# Work to complete
The stretch wanted below opens at the line containing "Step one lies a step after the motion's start" and closes at the line containing "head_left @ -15". Please return it exactly, with no other lines.

--- Material to process Enclosed Below ---

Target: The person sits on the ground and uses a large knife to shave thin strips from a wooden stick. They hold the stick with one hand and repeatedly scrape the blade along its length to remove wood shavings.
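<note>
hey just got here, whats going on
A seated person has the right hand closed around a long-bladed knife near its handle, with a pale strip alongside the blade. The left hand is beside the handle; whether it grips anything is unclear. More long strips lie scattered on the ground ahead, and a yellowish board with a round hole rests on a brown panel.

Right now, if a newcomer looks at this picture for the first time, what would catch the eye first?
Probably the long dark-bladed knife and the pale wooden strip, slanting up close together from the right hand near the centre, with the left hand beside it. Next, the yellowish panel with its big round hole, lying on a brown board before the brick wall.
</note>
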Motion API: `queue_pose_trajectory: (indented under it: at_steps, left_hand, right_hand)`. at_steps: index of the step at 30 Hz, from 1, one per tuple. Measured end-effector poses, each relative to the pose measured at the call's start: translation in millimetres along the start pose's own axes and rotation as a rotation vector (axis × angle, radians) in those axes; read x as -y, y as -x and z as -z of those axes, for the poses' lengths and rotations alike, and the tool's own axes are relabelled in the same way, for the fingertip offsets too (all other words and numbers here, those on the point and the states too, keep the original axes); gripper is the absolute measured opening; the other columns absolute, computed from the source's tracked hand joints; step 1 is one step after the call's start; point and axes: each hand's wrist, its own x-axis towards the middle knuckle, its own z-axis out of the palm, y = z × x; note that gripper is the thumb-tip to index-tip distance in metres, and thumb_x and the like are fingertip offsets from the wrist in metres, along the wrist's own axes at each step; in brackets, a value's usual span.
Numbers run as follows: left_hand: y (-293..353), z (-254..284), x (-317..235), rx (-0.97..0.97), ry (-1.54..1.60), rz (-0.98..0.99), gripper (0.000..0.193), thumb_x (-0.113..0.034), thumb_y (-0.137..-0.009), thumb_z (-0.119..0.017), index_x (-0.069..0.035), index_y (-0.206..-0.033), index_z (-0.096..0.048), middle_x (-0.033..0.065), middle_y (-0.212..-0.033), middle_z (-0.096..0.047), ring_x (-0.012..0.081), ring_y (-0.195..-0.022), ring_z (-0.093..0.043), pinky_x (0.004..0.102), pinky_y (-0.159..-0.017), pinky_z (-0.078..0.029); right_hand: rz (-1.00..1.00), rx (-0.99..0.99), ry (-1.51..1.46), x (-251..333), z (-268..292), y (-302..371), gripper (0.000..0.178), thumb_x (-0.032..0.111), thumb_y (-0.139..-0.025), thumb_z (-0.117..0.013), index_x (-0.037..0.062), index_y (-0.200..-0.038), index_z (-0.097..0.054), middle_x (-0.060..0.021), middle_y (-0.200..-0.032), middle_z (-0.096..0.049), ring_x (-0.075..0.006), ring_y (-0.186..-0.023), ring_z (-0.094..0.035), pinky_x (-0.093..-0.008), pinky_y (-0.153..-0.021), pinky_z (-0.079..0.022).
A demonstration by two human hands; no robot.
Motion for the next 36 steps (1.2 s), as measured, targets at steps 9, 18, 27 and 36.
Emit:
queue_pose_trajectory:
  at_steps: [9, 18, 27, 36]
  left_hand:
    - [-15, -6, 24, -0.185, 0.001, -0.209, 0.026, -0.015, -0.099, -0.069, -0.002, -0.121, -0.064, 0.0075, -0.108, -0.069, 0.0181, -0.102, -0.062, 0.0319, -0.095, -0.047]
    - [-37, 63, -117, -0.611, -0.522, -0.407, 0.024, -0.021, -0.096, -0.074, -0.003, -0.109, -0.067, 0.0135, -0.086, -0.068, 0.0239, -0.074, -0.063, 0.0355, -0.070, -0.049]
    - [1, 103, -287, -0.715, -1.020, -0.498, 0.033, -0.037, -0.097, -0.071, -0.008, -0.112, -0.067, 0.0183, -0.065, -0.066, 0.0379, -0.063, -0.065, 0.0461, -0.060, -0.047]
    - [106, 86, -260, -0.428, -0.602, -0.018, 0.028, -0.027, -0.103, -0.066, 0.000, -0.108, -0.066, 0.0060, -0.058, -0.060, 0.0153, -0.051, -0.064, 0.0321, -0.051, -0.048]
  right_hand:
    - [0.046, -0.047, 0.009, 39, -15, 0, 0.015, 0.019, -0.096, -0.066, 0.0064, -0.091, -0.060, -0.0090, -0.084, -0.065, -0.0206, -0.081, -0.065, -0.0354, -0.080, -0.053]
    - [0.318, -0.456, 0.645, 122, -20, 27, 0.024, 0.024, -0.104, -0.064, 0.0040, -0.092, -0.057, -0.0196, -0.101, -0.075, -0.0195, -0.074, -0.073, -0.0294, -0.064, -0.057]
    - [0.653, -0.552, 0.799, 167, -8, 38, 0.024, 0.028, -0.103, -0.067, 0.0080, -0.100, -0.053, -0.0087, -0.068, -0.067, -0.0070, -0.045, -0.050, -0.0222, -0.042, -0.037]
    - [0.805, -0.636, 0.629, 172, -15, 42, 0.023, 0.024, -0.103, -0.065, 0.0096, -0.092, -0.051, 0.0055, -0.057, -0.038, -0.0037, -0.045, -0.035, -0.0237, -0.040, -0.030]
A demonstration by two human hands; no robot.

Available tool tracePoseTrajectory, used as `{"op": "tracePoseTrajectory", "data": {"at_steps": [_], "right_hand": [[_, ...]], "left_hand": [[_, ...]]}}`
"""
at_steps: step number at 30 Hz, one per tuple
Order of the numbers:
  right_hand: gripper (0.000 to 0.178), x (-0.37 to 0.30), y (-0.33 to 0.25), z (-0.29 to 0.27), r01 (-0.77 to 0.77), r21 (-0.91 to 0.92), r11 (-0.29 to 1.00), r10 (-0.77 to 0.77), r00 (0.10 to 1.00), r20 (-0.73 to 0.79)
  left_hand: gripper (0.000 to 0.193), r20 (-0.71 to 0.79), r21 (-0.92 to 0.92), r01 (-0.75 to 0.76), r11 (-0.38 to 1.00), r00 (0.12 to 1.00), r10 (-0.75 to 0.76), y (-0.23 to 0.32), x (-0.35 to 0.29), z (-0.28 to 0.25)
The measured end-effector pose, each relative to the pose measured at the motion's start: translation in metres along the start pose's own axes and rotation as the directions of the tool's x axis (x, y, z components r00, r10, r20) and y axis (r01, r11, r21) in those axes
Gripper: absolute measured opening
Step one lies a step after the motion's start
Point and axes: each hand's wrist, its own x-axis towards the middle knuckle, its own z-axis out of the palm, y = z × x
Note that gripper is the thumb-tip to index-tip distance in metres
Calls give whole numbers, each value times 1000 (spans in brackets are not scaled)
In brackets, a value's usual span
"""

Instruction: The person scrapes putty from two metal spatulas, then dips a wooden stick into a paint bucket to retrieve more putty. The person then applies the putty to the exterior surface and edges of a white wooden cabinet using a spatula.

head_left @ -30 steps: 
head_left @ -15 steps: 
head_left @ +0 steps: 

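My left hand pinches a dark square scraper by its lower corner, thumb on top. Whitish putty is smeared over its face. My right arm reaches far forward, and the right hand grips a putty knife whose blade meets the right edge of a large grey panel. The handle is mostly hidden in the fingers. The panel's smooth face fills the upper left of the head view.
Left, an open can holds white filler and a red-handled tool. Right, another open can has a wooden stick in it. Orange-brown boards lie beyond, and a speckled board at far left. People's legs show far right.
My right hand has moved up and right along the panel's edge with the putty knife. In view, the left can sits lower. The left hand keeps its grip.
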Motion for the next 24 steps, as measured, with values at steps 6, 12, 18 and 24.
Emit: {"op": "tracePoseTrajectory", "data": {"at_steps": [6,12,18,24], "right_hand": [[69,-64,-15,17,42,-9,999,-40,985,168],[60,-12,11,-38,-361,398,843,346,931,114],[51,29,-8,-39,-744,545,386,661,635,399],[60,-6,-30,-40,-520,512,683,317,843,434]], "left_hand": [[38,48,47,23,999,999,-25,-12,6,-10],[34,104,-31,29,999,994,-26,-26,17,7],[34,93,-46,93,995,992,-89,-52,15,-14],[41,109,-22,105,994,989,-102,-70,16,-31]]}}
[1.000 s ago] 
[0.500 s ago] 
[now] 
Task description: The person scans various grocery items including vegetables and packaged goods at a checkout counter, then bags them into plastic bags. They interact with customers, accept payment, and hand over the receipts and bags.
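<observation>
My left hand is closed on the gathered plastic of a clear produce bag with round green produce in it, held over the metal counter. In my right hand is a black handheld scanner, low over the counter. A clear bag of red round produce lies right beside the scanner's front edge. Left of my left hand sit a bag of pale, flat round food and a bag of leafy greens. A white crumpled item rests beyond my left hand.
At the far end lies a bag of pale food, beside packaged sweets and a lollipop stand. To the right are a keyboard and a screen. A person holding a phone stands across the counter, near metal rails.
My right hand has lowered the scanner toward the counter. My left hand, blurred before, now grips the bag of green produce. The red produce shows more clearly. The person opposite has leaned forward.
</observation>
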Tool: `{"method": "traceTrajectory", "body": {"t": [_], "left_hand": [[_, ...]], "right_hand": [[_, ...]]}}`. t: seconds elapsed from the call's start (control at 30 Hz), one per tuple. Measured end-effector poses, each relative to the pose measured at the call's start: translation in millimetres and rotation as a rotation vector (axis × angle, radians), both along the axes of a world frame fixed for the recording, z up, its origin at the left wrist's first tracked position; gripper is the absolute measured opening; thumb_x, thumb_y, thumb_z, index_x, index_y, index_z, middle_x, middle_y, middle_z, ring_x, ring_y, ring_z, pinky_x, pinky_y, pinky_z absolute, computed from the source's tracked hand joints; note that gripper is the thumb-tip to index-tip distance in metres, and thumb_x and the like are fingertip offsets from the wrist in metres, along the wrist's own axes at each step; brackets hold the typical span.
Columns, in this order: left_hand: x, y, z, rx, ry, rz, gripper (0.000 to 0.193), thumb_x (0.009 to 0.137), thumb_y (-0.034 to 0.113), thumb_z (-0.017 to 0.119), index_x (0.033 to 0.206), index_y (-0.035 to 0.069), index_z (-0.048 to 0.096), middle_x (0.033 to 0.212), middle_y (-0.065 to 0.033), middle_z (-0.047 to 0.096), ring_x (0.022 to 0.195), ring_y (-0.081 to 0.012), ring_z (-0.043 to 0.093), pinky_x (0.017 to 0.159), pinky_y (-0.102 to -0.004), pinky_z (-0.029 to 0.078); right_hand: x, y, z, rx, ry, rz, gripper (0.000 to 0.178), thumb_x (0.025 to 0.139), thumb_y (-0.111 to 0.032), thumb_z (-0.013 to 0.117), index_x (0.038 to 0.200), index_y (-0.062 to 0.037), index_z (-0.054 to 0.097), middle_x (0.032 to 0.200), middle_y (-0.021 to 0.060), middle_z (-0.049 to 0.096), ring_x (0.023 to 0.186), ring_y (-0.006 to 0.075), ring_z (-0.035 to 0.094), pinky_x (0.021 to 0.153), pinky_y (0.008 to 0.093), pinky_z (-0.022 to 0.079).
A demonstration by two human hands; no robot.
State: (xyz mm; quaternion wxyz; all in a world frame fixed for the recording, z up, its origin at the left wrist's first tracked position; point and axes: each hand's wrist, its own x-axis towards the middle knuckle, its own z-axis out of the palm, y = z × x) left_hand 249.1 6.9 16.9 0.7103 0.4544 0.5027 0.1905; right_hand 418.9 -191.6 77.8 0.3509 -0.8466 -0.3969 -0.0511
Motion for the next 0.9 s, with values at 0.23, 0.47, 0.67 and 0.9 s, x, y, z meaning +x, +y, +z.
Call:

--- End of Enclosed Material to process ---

# Result of the task
Step one lies a step after the motion's start
Point and axes: each hand's wrist, its own x-axis towards the middle knuckle, its own z-axis out of the palm, y = z × x
Note that gripper is the thumb-tip to index-tip distance in metres
Calls give whole numbers, each value times 1000 (spans in brackets are not scaled)
In brackets, a value's usual span
"""

Instruction: The person scrapes putty from two metal spatulas, then dips a wooden stick into a paint bucket to retrieve more putty. The person then applies the putty to the exterior surface and edges of a white wooden cabinet using a spatula.

head_left @ -30 steps: 
head_left @ -15 steps: 

No part of the exercise remains open.